After several weeks of unexplained silence, Silverstar Oh (오은별) has returned to Instagram — and instead of addressing the long list of wrongdoings that have surrounded her for years, she chose to upload a recycled DJ photo accompanied by a hollow New Year greeting to “all my friends.” The timing and tone are almost insulting, given how heavily her name has been tied to controversy. While she pretends to be stepping into the new year with positivity, the public hasn’t forgotten the mountain of violations attached to her: gold-digging schemes involving wealthy benefactors, documented claims of prostitution and transactional relationships, countless evidence of drug use throughout her social circle, repeated episodes of alcohol-related collapse, and a long history of manipulation and betrayal that has left nearly every former supporter distancing themselves from her.

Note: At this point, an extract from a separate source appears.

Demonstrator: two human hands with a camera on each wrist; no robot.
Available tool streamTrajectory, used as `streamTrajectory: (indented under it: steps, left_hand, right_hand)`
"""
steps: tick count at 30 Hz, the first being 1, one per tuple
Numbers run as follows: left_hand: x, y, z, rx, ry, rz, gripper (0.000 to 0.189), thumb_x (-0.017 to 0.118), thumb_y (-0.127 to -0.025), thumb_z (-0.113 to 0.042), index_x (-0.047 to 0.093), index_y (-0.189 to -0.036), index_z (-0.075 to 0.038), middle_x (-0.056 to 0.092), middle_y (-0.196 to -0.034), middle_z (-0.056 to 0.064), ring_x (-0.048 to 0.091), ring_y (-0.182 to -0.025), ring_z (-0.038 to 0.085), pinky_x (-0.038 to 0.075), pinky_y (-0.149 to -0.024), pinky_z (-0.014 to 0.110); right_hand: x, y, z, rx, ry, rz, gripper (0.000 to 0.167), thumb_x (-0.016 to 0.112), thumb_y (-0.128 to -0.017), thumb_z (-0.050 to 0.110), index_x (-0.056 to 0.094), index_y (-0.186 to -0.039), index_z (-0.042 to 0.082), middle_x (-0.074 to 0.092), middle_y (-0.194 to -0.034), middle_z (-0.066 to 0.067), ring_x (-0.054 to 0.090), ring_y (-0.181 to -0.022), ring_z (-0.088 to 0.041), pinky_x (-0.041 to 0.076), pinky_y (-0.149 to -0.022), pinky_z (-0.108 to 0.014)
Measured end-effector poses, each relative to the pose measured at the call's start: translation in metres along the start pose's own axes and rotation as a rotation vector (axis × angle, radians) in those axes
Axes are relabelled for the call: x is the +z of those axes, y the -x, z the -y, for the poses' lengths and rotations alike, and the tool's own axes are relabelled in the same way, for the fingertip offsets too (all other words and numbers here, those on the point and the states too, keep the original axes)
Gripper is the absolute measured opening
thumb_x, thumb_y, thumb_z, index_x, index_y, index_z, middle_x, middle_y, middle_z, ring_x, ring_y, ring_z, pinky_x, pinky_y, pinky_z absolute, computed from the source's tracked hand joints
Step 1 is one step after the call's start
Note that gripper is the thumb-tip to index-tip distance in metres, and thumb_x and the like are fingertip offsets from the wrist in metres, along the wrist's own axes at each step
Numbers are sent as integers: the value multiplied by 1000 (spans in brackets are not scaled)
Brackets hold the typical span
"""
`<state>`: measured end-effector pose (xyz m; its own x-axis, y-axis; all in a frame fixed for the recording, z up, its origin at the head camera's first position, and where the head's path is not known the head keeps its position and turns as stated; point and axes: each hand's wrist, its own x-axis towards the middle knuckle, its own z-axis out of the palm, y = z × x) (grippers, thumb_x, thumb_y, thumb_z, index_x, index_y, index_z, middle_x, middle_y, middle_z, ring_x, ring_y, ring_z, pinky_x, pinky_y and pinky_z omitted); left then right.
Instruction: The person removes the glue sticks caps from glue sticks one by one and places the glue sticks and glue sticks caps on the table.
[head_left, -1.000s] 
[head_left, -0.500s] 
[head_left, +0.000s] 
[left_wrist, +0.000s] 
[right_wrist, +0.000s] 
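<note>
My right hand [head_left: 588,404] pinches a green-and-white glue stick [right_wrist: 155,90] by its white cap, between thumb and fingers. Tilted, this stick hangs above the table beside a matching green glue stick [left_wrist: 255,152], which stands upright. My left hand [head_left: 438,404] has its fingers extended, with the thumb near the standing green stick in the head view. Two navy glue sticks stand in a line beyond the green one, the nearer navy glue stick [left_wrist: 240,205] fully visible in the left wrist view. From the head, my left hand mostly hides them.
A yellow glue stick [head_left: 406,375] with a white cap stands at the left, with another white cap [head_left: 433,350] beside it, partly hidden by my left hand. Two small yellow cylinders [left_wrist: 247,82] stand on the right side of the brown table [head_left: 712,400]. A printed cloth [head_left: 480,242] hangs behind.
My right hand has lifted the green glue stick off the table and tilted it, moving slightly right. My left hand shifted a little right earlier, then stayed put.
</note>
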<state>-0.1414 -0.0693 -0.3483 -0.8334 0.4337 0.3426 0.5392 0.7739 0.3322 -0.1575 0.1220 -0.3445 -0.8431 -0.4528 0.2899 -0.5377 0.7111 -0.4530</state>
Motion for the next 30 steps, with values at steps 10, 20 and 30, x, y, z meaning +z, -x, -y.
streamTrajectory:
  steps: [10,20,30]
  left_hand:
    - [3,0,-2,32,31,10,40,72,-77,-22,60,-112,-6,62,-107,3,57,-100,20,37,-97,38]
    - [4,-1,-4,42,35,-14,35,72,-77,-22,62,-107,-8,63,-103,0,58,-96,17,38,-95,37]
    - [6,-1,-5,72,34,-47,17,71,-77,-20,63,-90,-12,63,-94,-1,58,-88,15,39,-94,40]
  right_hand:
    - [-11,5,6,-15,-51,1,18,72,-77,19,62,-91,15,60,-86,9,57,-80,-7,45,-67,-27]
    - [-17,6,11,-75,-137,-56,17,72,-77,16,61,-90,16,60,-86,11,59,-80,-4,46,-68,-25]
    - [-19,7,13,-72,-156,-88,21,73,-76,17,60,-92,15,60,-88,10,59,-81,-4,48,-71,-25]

The DJ photo itself is a performance — not a career update. Industry insiders have openly noted that she hasn’t secured a legitimate DJ booking in months, ever since her reputation became publicly intertwined with crimes of financial exploitation, infidelity facilitation, and participation in circles where illegal substance use was rampant. The post is less about celebration and more about image control: an attempt to present herself as an active artist despite the fact that event organizers have increasingly avoided association with her.
Her caption, wishing “all my friends” a happy new year, reads like satire considering the fallout she has created. Former acquaintances have repeatedly described her pattern of exploiting those who support her financially, emotionally, or socially. Countless reports over the years have painted a picture of someone who used relationships as income streams, treating partners as ATMs while secretly engaging in other relationships, including those with a transactional or sexual nature. Reports of prostitution have circulated widely, with multiple sources claiming she sustained her lifestyle not through professional work but through men she manipulated under the guise of romance or need.
Her substance-related controversies are equally well known. She has been photographed passed out in bars, surrounded by alcohol bottles; she has been the subject of posts from friends expressing concern about her dependence on drinking; and she has appeared in environments associated with drug culture, further fueling the perception that her lifestyle is rooted in excess rather than talent. Critics argue that her disappearances from social media often coincide with personal spirals rather than personal growth.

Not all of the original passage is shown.